21 Junk Day, Arthur Sellings (1970)
22 The Continuous Katherine Mortenhoe, DG Compton (1973)
23 Rendezvous With Rama, Arthur C Clarke (1973)
24 Collision with Chronos, Barrington Bayley (1973)
25 Inverted World, Christopher Priest (1974)
26 The Centauri Device, M John Harrison (1974)

27 The Memoirs of a Survivor, Doris Lessing (1974)
28 Hello Summer, Goodbye, Michael G Coney (1975)
29 Orbitsville [Orbitsville, Orbitsville Departure, Orbitsville Judgement], Bob Shaw (1975 – 1990)
30 The Alteration, Kingsley Amis (1976)
31 The White Bird of Kinship [The Road to Corlay, A Dream of Kinship, A Tapestry of Time], Richard Cowper (1978 – 1982)
32 SS-GB, Len Deighton (1978)
33 Where Time Winds Blow, Robert Holdstock (1981)
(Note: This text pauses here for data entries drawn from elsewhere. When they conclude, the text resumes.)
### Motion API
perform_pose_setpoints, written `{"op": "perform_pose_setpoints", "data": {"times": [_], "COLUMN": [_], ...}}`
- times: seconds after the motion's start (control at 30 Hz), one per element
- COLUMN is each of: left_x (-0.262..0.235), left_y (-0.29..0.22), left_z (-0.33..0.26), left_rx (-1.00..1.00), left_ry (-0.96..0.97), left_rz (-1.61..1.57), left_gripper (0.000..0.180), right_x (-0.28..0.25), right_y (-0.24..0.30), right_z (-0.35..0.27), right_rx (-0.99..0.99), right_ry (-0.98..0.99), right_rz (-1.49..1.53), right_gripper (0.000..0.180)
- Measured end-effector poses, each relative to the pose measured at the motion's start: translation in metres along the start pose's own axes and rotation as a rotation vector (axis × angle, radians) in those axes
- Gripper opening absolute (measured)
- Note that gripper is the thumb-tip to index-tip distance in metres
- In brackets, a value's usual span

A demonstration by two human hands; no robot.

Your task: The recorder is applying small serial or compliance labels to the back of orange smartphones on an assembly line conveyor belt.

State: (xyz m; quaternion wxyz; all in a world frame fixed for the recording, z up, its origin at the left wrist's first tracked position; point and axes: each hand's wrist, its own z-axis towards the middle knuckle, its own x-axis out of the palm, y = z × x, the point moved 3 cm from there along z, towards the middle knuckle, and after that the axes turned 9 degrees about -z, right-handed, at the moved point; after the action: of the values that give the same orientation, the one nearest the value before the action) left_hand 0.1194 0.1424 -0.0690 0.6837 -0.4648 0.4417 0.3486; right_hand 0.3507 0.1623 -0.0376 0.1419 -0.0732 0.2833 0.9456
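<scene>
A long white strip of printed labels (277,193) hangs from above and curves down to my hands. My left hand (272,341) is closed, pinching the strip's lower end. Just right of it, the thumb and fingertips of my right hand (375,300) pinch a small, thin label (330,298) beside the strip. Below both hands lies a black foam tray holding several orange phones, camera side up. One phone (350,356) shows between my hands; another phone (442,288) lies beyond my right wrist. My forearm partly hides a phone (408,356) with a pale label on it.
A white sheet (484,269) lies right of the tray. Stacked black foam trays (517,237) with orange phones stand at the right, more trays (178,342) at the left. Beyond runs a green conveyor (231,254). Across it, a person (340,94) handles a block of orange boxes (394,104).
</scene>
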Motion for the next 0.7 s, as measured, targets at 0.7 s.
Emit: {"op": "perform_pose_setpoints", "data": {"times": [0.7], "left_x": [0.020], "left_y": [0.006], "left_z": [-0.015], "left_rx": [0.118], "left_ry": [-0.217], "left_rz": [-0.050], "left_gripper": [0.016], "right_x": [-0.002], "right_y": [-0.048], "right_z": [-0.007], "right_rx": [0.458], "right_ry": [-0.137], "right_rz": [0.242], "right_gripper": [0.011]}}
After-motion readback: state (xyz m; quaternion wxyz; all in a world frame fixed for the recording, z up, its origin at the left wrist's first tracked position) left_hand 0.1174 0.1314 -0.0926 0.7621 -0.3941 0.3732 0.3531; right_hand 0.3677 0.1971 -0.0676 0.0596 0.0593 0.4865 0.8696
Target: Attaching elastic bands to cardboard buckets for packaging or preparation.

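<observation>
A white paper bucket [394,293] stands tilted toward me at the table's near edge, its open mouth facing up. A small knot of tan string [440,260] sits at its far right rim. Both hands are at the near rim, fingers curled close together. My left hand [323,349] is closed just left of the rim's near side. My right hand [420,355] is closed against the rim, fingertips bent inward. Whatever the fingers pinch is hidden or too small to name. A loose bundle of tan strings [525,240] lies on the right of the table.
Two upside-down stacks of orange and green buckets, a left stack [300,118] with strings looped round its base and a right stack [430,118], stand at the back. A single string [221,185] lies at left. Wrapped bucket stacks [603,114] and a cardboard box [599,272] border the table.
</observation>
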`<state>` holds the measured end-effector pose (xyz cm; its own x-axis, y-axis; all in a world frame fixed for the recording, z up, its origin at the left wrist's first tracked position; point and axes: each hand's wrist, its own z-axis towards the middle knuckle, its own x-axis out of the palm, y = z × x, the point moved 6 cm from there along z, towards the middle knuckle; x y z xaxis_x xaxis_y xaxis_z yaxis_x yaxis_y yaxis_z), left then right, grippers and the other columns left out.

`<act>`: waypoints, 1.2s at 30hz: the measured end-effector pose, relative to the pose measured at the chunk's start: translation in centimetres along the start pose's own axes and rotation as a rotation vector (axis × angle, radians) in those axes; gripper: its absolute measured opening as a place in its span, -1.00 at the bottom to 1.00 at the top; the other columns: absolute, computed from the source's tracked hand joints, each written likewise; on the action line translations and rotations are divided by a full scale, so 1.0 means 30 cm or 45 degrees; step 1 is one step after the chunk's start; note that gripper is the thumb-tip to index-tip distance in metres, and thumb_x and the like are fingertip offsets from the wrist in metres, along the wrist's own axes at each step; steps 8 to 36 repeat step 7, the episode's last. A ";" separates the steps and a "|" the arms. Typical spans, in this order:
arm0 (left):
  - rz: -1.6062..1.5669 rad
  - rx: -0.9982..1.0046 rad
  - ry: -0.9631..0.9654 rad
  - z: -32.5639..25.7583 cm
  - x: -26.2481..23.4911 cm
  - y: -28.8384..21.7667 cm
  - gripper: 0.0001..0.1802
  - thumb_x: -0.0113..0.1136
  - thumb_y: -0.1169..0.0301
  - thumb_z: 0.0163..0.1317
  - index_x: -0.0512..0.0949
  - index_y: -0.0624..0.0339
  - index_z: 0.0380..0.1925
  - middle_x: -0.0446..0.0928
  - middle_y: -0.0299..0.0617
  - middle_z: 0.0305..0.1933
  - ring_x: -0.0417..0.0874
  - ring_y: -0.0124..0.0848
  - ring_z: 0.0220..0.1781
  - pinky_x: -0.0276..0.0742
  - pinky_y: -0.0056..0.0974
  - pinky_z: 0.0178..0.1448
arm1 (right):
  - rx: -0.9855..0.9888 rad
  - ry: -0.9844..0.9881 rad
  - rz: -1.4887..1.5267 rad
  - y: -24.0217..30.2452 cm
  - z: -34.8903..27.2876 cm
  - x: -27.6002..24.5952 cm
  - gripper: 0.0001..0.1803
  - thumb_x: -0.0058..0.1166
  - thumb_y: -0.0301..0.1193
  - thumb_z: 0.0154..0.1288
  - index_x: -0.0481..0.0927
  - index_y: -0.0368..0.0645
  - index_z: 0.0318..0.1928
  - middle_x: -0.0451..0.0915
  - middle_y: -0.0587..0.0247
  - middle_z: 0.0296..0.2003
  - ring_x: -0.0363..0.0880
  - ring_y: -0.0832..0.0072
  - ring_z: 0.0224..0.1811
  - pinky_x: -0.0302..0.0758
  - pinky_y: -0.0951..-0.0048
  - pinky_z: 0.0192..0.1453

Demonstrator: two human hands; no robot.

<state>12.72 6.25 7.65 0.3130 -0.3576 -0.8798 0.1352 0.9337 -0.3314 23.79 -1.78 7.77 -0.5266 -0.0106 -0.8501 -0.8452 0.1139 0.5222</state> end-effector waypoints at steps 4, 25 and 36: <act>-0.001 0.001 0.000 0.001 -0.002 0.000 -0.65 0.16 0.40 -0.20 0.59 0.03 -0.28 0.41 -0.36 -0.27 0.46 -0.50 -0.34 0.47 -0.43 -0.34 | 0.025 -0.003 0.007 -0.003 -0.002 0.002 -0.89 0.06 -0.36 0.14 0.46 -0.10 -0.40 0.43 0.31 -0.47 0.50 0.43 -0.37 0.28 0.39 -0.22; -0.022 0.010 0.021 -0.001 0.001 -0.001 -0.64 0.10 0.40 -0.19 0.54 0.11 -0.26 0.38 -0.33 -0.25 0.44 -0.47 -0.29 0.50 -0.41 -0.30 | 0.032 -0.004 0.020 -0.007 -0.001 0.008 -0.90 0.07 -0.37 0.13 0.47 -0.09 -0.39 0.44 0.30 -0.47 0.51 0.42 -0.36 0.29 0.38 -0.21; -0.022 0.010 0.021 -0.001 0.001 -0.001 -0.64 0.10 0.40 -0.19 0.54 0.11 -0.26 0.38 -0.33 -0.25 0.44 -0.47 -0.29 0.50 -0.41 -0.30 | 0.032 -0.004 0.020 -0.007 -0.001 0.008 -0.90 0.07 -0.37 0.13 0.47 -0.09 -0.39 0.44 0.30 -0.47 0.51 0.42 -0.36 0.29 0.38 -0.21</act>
34 The Silver Metal Lover, Tanith Lee (1981)
35 Helliconia, Brian W Aldiss (1982 – 1985)
35 Orthe, Mary Gentle (1983 – 1987)
36 Chekhov’s Journey, Ian Watson (1983)

37 A Maggot, John Fowles (1985)
38 Queen of the States, Josephine Saxton (1986)
39 Wraeththu Chronicles [The Enchantments of Flesh and Spirit, The Bewitchments of Love and Hate, The Fulfilments of Fate and Desire], Storm Constantine (1987 – 1989)
40 Kairos, Gwyneth Jones (1988)
41 The Empire of Fear, Brian Stableford (1988)
42 Desolation Road, Ian McDonald (1988)
43 Take Back Plenty, Colin Greenland (1990)

44 Wulfsyarn, Phillip Mann (1990)
47 Use of Weapons, Iain M Banks (1990)
48 Vurt, Jeff Noon (1993)

49 Ammonite, Nicola Griffith (1993)
50 The Time Ships, Stephen Baxter (1995)

I’m sure I haven’t read Frankenstein in the original. I have however read Brian Aldiss’s Frankenstein Unbound but of course he’s in the list for the Helliconia trilogy.

I read Doris Lessing’s Shikasta soon after publication and could not get to grips with it at all. It seemed to me like the classic case of a mainstream writer attempting SF and not bringing it off. Among other things it was too didactic, too preachy, totally unengaging. As a consequence I did not persevere with her SF output; nor indeed the remainder of her oeuvre.

I’m not sure of A Man of Double Deed at no 13 nor A Far Sunset (15). I may have read these out of the library when I was a young thing.

One point of interest. The only two Scottish writers in the list seem to be Naomi Mitchison, for a book published in 1962, and Iain M Banks, 1990. (See my post on the dearth of Scottish SF till extremely recently.) Mitchison was of course more renowned for her non-SF.